U.S. Bishops Want to Give ‘Careful Analysis” to HHS Final Rules
The final rules issued June 28 by the U.S. Department of Health and Human Services implementing its mandate that employers provide coverage of contraceptives “will require more careful analysis,” New York Cardinal Timothy Dolan said in a statement.
The cardinal, president of the U.S. Conference of Catholic Bishops, said the 110-page ruling is “long and complex” and the bishops will “provide a fuller statement when that analysis is complete.”
The HHS final ruling updates proposed rules the department had issued in February. It had left the rules open for comment through April and received more than 400,000 comments.
The HHS contraceptive mandate, part of the Affordable Care Act, will require most employers, including religious employers, to provide coverage of contraceptives, sterilization and some abortion-inducing drugs free of charge, even if the employer is morally opposed to such services. It includes an exemption for some religious employers that fit its criteria.
Cardinal Dolan said June 28 that he appreciated the “five-month extension on implementing the complex proposal,” meaning the government extended its “safe harbor” period to Jan. 1, 2014, protecting employers from immediate government action against them if they fail to comply with the mandate. Before the final rules were released, that period was to end Aug. 1 of this year.
The administration’s final rules also include a separate accommodation for nonprofit religious organizations —including charities, hospitals and universities — that will not have to “contract, arrange, pay, or refer for contraceptive coverage” that they object to on religious grounds.
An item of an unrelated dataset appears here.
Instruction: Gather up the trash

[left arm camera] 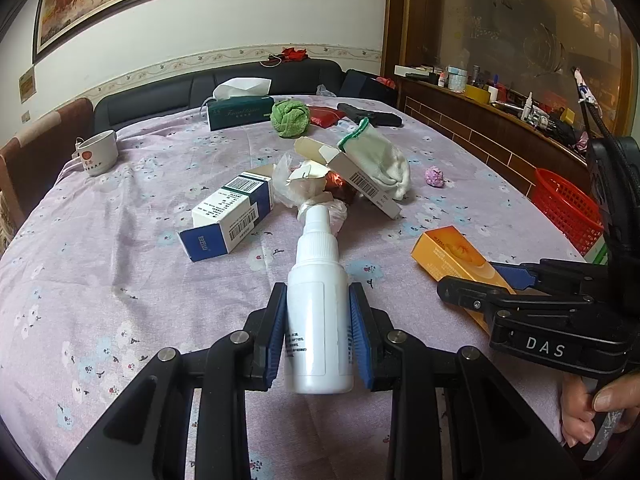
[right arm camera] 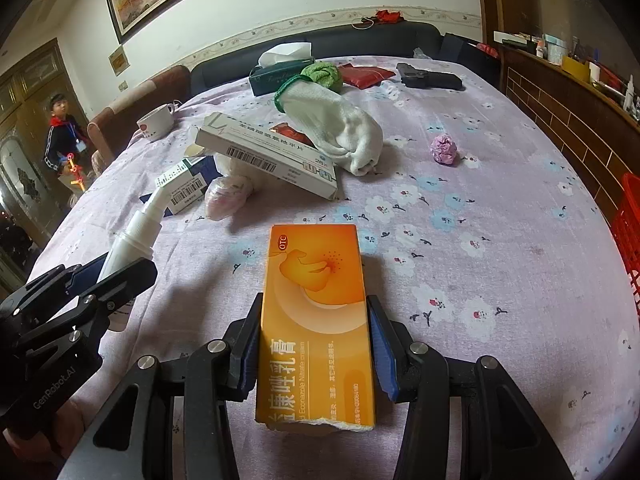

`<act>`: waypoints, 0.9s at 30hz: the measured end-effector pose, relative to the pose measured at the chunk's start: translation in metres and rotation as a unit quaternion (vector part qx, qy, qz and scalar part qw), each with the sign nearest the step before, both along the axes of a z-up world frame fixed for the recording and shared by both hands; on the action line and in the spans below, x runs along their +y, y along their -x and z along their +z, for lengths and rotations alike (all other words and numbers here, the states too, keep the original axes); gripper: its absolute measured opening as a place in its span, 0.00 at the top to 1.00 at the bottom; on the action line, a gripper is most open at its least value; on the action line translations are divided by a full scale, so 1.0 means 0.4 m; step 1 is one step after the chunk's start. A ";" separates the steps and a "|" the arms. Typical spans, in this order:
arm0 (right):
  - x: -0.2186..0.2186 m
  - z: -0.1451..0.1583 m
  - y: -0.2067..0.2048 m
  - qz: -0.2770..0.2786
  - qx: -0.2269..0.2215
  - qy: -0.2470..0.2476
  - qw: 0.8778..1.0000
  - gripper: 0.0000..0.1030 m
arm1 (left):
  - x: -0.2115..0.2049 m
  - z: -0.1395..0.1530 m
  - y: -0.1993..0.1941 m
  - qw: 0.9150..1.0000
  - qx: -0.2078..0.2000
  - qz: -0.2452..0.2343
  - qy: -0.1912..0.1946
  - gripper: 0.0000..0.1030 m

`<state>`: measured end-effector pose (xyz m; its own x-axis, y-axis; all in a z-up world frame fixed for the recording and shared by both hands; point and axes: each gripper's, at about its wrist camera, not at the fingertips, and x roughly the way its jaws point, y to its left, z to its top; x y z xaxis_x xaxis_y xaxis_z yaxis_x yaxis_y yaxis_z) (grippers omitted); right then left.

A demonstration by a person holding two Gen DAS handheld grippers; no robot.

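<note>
- The left gripper (left arm camera: 318, 328) grasps a white spray bottle (left arm camera: 318, 300) between its 2 fingers, nozzle pointing forward over the tabletop (left arm camera: 120, 280).
- The right gripper (right arm camera: 314, 344) is clenched on an orange ointment box (right arm camera: 316, 320), near end torn.
- More trash lies ahead: a blue-and-white box (left arm camera: 228, 216), crumpled plastic wrap (left arm camera: 304, 188), a long white box (right arm camera: 268, 156) and a purple paper ball (right arm camera: 444, 149).
- A red basket (left arm camera: 568, 208) stands at the right edge.

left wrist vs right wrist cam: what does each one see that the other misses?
Only the left wrist view shows the white spray bottle whole between the left gripper's pads. Only the right wrist view shows the orange box's printed face and torn near end, held in the right gripper, plus a child at far left. Both share the white glove and red basket.
</note>
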<state>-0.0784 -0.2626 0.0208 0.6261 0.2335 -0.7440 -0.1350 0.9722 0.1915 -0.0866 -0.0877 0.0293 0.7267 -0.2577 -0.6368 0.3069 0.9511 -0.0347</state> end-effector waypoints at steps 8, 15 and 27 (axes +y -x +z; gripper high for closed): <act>0.005 0.005 0.005 -0.004 -0.009 0.015 1.000 0.51 | 0.002 0.000 -0.003 1.000 0.001 0.003 -0.001 0.72; 0.016 0.007 0.011 -0.013 -0.014 0.041 0.999 0.51 | 0.005 0.000 -0.005 1.000 0.003 0.004 -0.001 0.72; 0.021 0.005 0.007 -0.014 -0.011 0.053 0.998 0.51 | 0.008 -0.001 -0.002 1.000 0.001 0.004 -0.001 0.72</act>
<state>-0.0812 -0.2543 0.0228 0.6477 0.1354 -0.7498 -0.1099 0.9904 0.0839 -0.0859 -0.0845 0.0288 0.7276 -0.2513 -0.6383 0.2997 0.9534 -0.0337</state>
To qualify for the accommodation, organizations must be certified as nonprofit religious group with religious objections to contraceptive coverage. These organizations must provide their health insurance companies with proof of their self-certification, and insurance companies in turn would notify women in the health plan that contraceptive coverage would be provided separately and at no cost to them.
No real change
The Becket Fund, a nonprofit, public interest law firm that has represented Catholic and other religious institutions in a number of the lawsuits against the HHS mandate, said the new ruling is not much different from the proposed rules the HHS issued in February.
“The news about the final rule is pretty simple: It’s more of the same,” said Eric Rassbach, deputy general counsel for the Becket Fund for Religious Liberty.
“Essentially, we’re where we’ve been all along; the change now is it is final,” he said, adding that unresolved issues will have to be addressed by the courts.
He took issue with the fact that religious groups with a self-insured plan must still provide notice to the third-party administrator of their plan that they object to paying for coverage of abortifacients and contraceptives, and then the third party must provide the coverage. He also objected that the final rules still do not exempt businesses whose owners, because of their religious beliefs, are morally opposed to the mandate, so they will still be required to provide the coverage or pay up to millions of dollars in fines.